* _PROMPT_
In your output, repeat each entry exactly and include no pictures.

-.-.-

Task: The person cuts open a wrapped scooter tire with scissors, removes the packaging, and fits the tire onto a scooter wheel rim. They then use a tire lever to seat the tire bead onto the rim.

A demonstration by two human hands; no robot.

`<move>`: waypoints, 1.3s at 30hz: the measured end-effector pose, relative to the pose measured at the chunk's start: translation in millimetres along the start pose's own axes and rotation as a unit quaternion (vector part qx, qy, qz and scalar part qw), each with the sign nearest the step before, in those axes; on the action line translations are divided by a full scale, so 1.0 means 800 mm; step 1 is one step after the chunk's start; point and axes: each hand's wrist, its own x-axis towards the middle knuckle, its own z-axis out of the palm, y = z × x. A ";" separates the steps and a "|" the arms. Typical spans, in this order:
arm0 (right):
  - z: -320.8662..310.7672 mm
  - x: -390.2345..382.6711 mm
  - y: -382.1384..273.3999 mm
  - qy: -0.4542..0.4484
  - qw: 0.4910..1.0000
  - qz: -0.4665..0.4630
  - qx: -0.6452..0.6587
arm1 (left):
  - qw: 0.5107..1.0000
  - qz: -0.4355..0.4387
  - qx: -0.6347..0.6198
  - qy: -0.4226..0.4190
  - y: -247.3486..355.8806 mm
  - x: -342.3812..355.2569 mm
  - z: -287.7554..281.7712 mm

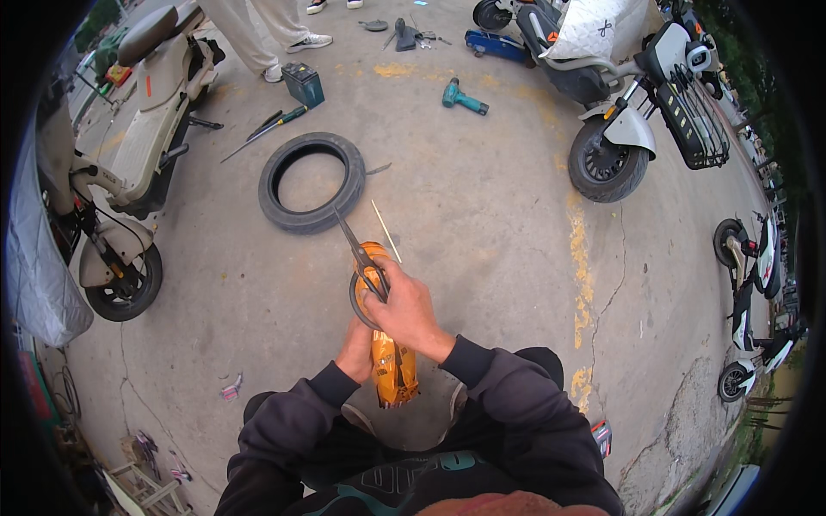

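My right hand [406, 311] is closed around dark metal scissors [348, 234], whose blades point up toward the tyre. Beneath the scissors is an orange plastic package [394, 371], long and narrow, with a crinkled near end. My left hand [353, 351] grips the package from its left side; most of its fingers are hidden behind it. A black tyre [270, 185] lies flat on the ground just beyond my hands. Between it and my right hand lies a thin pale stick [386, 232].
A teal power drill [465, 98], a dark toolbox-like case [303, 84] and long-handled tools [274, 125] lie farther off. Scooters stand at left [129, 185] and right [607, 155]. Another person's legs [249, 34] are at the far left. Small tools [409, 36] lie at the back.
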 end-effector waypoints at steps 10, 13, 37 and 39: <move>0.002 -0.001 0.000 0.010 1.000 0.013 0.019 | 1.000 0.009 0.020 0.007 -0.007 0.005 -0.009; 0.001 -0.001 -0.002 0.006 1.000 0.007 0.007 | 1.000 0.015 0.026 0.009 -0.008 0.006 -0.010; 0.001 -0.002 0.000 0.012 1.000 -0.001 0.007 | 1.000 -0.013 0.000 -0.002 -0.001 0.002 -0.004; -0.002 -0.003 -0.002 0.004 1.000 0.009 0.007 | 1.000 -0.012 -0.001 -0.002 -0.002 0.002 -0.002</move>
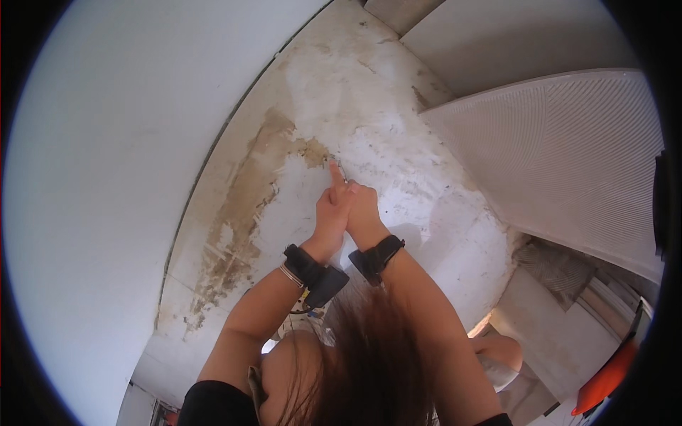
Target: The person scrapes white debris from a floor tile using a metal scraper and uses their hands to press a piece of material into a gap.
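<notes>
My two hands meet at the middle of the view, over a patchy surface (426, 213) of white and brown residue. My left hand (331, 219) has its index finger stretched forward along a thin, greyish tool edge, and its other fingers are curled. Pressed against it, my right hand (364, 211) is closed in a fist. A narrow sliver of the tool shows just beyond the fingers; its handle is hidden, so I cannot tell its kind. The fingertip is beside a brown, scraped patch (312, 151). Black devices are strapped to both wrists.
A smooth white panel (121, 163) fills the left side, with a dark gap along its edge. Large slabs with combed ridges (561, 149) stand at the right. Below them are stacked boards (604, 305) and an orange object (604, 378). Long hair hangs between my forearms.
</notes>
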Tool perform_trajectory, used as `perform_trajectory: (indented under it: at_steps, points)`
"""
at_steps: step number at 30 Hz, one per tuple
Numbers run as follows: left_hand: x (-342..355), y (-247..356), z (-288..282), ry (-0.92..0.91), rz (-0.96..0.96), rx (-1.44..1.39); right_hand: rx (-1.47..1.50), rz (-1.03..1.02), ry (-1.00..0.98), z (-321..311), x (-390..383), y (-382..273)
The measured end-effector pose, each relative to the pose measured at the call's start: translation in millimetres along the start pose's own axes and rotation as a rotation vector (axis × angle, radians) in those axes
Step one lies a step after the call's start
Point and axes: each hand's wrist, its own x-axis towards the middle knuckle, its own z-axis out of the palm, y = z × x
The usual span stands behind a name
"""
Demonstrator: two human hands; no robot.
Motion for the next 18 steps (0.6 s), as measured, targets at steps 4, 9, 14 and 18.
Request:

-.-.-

* _OUTPUT BELOW_
Task: The person cuts open a wrapped scooter tire with scissors, removes the packaging, and fits the tire onto a scooter wheel rim. They then use a tire lever to seat the tire bead onto the rim.

A demonstration by two human hands; no robot.

`<move>`: waypoints, 1.3s at 30hz: the measured end-effector pose, relative to the pose measured at the chunk's start: translation in millimetres along the start pose's own axes and rotation as a unit quaternion (vector part qx, qy, qz and scalar part qw), each with the sign nearest the step before, in those axes; on the action line translations are divided by a full scale, so 1.0 means 800 mm; step 1 is one step after the chunk's start; point and axes: each hand's wrist, its own x-axis towards the middle knuckle, its own z-axis out of the palm, y = z × x. A ";" separates the steps and a "|" the arms. Typical spans, in this order:
arm0 (right):
  - z: -320.8662..310.7672 mm
  - x: -390.2345..382.6711 mm
  - y: -382.1384..273.3999 mm
  - qy: -0.4542..0.4484
  - qw: 0.4910..1.0000
  - qz: -0.4665..0.4630
  - qx: -0.6452..0.6587
arm1 (left):
  - qw: 0.5107..1.0000
  - qz: -0.4355..0.4387
  - qx: -0.6347..0.6198
  - qy: -0.4226..0.4190
  - y: -247.3486..355.8806 mm
  - x: -342.3812..355.2569 mm
  - z: -287.7554..281.7712 mm


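My right hand [406, 311] is closed around dark metal scissors [348, 234], whose blades point up toward the tyre. Beneath the scissors is an orange plastic package [394, 371], long and narrow, with a crinkled near end. My left hand [353, 351] grips the package from its left side; most of its fingers are hidden behind it. A black tyre [270, 185] lies flat on the ground just beyond my hands. Between it and my right hand lies a thin pale stick [386, 232].
A teal power drill [465, 98], a dark toolbox-like case [303, 84] and long-handled tools [274, 125] lie farther off. Scooters stand at left [129, 185] and right [607, 155]. Another person's legs [249, 34] are at the far left. Small tools [409, 36] lie at the back.
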 end-effector waypoints at steps 10, 13, 37 and 39: <move>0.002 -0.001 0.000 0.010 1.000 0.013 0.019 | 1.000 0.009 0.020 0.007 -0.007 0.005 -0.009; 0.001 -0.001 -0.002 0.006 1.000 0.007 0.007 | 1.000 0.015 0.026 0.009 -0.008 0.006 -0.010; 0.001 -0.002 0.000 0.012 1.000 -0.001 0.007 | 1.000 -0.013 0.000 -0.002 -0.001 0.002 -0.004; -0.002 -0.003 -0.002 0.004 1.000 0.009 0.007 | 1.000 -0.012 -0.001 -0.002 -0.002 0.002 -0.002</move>
Target: The person scrapes white debris from a floor tile using a metal scraper and uses their hands to press a piece of material into a gap.
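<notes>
My two hands meet at the middle of the view, over a patchy surface (426, 213) of white and brown residue. My left hand (331, 219) has its index finger stretched forward along a thin, greyish tool edge, and its other fingers are curled. Pressed against it, my right hand (364, 211) is closed in a fist. A narrow sliver of the tool shows just beyond the fingers; its handle is hidden, so I cannot tell its kind. The fingertip is beside a brown, scraped patch (312, 151). Black devices are strapped to both wrists.
A smooth white panel (121, 163) fills the left side, with a dark gap along its edge. Large slabs with combed ridges (561, 149) stand at the right. Below them are stacked boards (604, 305) and an orange object (604, 378). Long hair hangs between my forearms.
</notes>
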Tool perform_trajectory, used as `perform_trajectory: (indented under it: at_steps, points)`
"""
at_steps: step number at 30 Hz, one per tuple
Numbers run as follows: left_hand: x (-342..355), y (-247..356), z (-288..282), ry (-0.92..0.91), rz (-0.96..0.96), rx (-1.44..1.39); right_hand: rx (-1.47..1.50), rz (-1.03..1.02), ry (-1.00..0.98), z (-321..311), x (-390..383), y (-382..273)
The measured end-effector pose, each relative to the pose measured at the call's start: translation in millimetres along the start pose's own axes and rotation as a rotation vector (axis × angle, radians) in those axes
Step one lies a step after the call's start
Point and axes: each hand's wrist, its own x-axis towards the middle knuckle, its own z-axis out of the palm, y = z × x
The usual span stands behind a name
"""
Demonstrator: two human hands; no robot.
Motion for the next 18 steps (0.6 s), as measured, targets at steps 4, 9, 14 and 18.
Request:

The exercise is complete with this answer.